IMAGE: CNS photo/Abdalrhman Ismail, Reuters
By Cindy Wooden
VATICAN CITY (CNS) — As a brief cease-fire agreement failed
and Syrian government forces returned to bombing Aleppo and fighting rebels in
the city streets, Pope Francis made a forceful appeal for assistance for the
thousands of innocent civilians trapped in the besieged city.
“I appeal to the consciences of those responsible for
the bombardments,” Pope Francis said at the end of his weekly general
audience Sept. 28. “They will have to account to God!”
Dozens of civilians were reportedly killed by the
bombardments in late September and the U.N. World Food Program said it was
“extremely concerned about the more than 250,000 people trapped in eastern
Aleppo city who are cut off from food, water, medicine and other essential
supplies.”
Pope Francis told people gathered for his general audience
that his thoughts and prayers were going “to the beloved and martyred
Syria.
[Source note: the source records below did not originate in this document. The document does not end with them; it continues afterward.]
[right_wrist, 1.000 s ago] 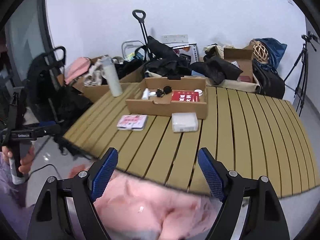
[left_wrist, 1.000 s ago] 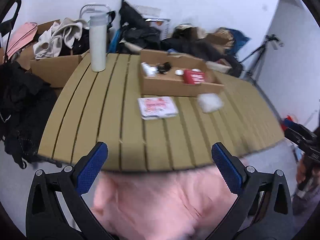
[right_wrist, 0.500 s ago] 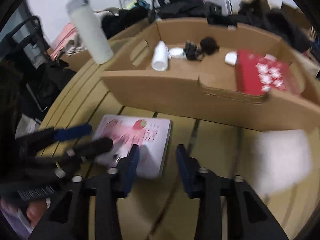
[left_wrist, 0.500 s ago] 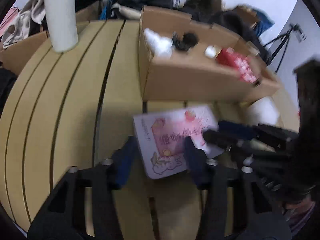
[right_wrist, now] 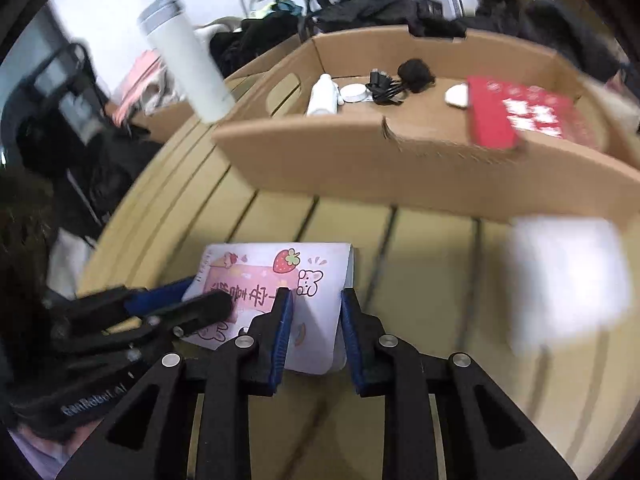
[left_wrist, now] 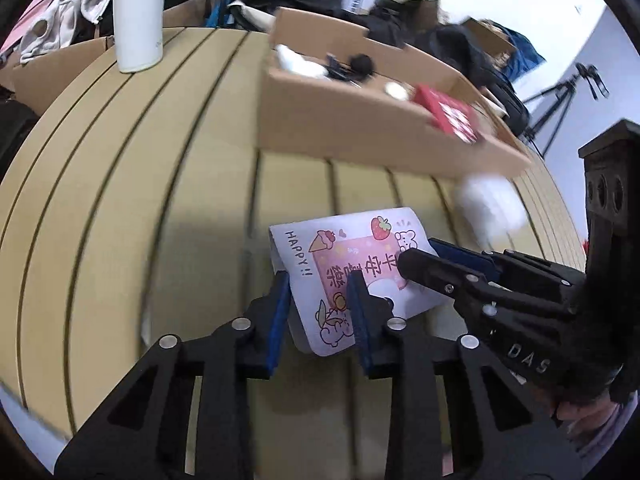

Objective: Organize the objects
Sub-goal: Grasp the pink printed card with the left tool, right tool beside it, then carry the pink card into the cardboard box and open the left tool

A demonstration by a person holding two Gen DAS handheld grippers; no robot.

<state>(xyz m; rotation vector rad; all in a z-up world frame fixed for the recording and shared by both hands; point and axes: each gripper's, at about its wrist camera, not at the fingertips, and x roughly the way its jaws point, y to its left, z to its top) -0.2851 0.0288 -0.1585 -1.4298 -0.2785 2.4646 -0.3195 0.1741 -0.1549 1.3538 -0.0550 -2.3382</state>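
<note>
My left tool (left_wrist: 318,312) is low and reaches forward, its blue-padded fingers (left_wrist: 279,314) narrowed to a small gap. My right tool (right_wrist: 316,328) comes in from the other side, its fingers (right_wrist: 283,330) narrowed likewise, tips close to the left's.
</note>
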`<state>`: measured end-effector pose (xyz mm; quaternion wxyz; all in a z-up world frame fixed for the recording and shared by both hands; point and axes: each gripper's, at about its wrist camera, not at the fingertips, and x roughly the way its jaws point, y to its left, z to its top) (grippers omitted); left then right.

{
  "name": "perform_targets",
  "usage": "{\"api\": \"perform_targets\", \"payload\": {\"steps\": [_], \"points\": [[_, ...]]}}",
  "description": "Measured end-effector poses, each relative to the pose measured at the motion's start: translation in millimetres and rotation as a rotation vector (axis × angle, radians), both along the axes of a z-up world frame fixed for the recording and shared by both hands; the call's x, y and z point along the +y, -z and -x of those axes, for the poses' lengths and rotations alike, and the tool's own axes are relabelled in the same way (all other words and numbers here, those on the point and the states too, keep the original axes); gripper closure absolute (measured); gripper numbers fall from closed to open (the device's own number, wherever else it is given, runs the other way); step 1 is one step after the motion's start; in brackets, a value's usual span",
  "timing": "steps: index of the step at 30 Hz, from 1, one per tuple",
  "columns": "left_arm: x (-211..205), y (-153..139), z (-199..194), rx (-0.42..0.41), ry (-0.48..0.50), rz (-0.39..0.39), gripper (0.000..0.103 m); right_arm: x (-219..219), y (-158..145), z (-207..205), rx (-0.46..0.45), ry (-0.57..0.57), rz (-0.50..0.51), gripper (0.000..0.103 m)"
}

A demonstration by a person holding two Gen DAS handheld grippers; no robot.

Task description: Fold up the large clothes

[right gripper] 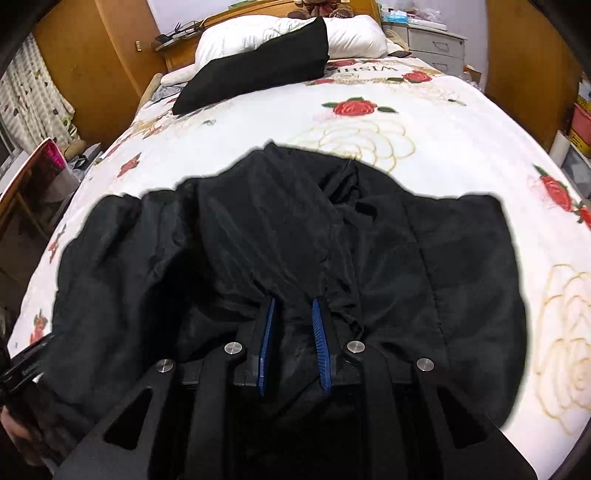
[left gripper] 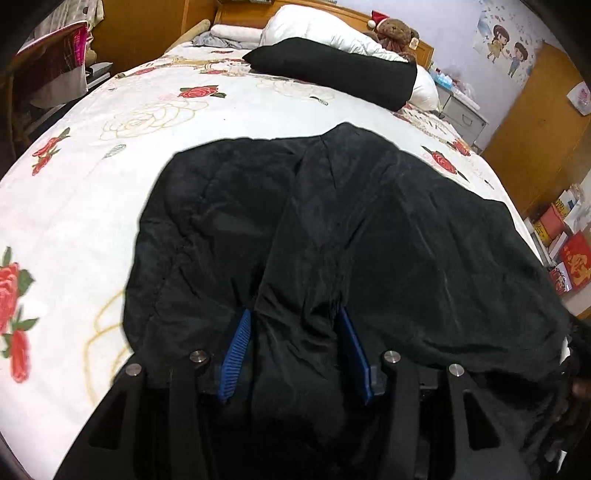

I continue to receive dramatic news about the fate of Aleppo’s
population.”
Expressing his “profound pain and deep concern for what
is happening in this already martyred city,” the pope told people that it
is a place where death strikes “children, the elderly, the sick, young
people, old people, everyone.”
“I renew my appeal that everyone make a commitment with
all their strength to the protection of civilians as a mandatory and urgent
obligation,” the pope said.
Pope Francis spoke as representatives of dozens of Catholic
charitable organizations and leaders of Catholic communities in Syria and Iraq
were arriving in Rome for a Sept. 29 meeting to coordinate Catholic emergency
and humanitarian assistance to the victims of war, displaced people and
refugees in the region.
Msgr. Giampietro Dal Toso from the Pontifical Council Cor
Unum, which coordinates Catholic charitable giving, said the Catholic Church
and Catholic charities have 12,000 workers trying to provide care for people in
Syria, Iraq and neighboring countries.
“Just in Syria the victims of the war, according to
U.N. data, already exceed 270,000,” he said. More than 8.7 million Syrians
have been forced from their homes and some 3.4 million Iraqis are still
displaced.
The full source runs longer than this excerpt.